The author of the essay, as he himself admits, joined the group with an agenda, perhaps even a political one. We should add that perhaps it was even because of a (shy?) affinity for the new government. Insightful as he is, he obviously quickly realised its true nature, at least as far as the management of the epidemic is concerned. The political opposition had already warned of the developments we are witnessing today before the elections.

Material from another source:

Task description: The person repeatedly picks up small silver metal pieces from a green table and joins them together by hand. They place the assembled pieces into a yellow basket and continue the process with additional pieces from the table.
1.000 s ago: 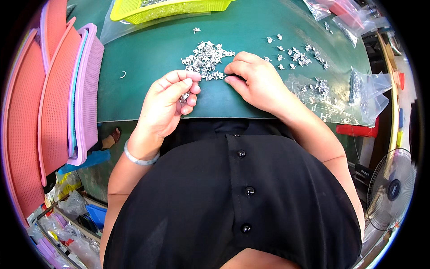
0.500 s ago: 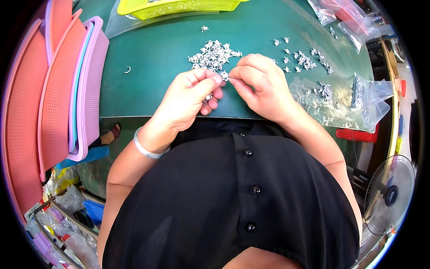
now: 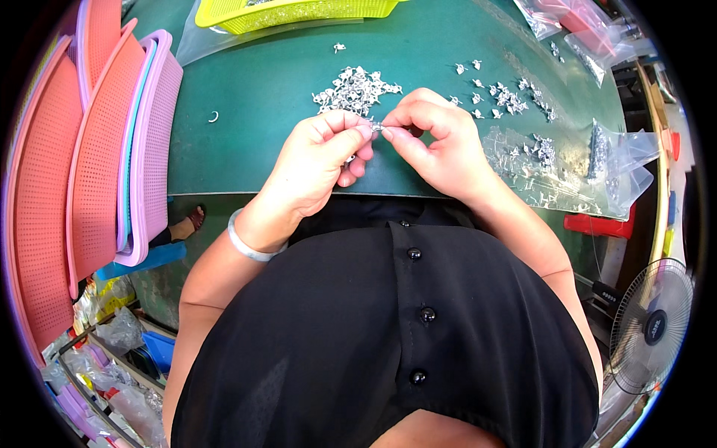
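Observation:
My left hand and my right hand meet above the near edge of the green table. Both pinch one small silver metal piece between thumb and fingertips. Just beyond the fingers lies a heap of small silver metal pieces. More such pieces lie scattered to the right. A silver bangle circles my left wrist.
Pink and purple perforated trays lean in a stack at the left. A yellow basket stands at the far edge. Clear plastic bags with metal parts lie at the right. A small ring lies alone. A fan stands lower right.
Both hands have come together and lifted slightly off the table; they now pinch one small piece between them instead of picking at the heap.

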The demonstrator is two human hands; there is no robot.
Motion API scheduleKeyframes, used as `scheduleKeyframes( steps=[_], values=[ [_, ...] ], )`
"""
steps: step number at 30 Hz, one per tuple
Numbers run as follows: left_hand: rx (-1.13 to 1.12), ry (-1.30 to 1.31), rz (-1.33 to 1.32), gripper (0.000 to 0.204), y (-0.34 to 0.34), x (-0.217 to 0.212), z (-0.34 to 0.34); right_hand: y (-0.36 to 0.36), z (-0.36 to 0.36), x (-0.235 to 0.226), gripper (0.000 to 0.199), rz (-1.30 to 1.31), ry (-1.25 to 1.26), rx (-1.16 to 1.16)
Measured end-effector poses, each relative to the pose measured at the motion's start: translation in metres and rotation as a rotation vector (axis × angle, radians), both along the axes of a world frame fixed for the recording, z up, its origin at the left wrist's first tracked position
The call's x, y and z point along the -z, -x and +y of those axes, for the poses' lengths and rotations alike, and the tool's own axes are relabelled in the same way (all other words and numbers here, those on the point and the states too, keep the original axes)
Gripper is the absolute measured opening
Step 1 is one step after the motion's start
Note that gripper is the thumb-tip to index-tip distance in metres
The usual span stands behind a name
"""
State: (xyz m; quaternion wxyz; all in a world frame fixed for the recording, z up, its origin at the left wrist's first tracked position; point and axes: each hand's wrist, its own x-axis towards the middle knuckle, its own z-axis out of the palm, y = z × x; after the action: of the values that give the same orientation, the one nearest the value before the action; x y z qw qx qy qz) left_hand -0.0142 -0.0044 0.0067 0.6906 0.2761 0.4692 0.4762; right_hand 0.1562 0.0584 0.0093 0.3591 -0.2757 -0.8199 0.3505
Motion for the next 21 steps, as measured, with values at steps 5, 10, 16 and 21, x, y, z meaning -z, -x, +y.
scheduleKeyframes(
  steps=[5,10,16,21],
  values=[
    [-0.032,-0.043,0.0,0.009,-0.003,0.0,-0.002,-0.003,-0.001,-0.002,0.005,0.038,0.215,-0.034],
    [-0.041,-0.043,-0.052,0.01,-0.002,0.001,-0.002,-0.001,0.0,0.002,0.005,0.078,0.146,-0.041],
    [-0.029,-0.035,-0.087,0.008,0.003,0.005,-0.005,0.001,0.002,0.002,0.008,-0.003,0.104,-0.068],
    [-0.073,-0.045,-0.176,0.012,0.014,0.008,-0.004,0.005,0.018,0.006,0.009,-0.268,-0.047,0.07]
  ],
)
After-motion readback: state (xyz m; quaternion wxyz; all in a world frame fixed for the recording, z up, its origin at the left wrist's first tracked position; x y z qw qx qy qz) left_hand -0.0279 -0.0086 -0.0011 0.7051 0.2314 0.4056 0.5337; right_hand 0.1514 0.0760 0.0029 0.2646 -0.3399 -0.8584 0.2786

Let them die if they want to
In a situation where the word “freedom” hides much more than the word itself suggests and where the word “expertise” hides only expertise (knowledge), “freedom” will always prevail. The Freedom Movement did not enter the National Assembly as a party of expertise and knowledge but as a party of interest, using expertise as a rhetorical figure. Freedom in the context of the Freedom Movement means freedom to make brutal personnel changes, freedom to excommunicate part of the political body from public life, the de facto political persecution of the media that are not in favour of the current authorities, the usurpation of the police, the political turn towards Russia, and so on. It is simply the debris of Slovenian political reality, which keeps in touch with the public by riding the waves of a mood that is not in favour of epidemic measures, by not even talking about the virus, while on the other hand, it accelerates the cleansing of the country of unwanted political elements. All this culminates in a tragic logic that could be summed up in the slogan – let them die if they want to. But we will rule.
Troha concludes his writing with the following: “Perhaps this is not the most obvious thing, and perhaps it never will be, but this government has long since excommunicated even the formally constituted profession. The unravelling that was almost inevitable is now finally realised – and realised with an excess of failure. Recommendations that we had hoped would be at least minimally taken into account, despite contrary tendencies, are being considered even less with each passing day. And therefore, at the end of September, I nevertheless decided to formally excommunicate myself from the working group, without the slightest resentment towards my colleagues and in the hope of remaining constructive.”
In short, you are very welcome to read the entire essay that Troha wrote, entitled “How We Excommunicated A Virus,” which was published on the website Disenz – you can access it here – but unfortunately, it is only available in Slovenian.
Behind the writing, however, which is admittedly more demanding than daily journalism, lies an important and valuable insight into the workings of Slovenian politics and society.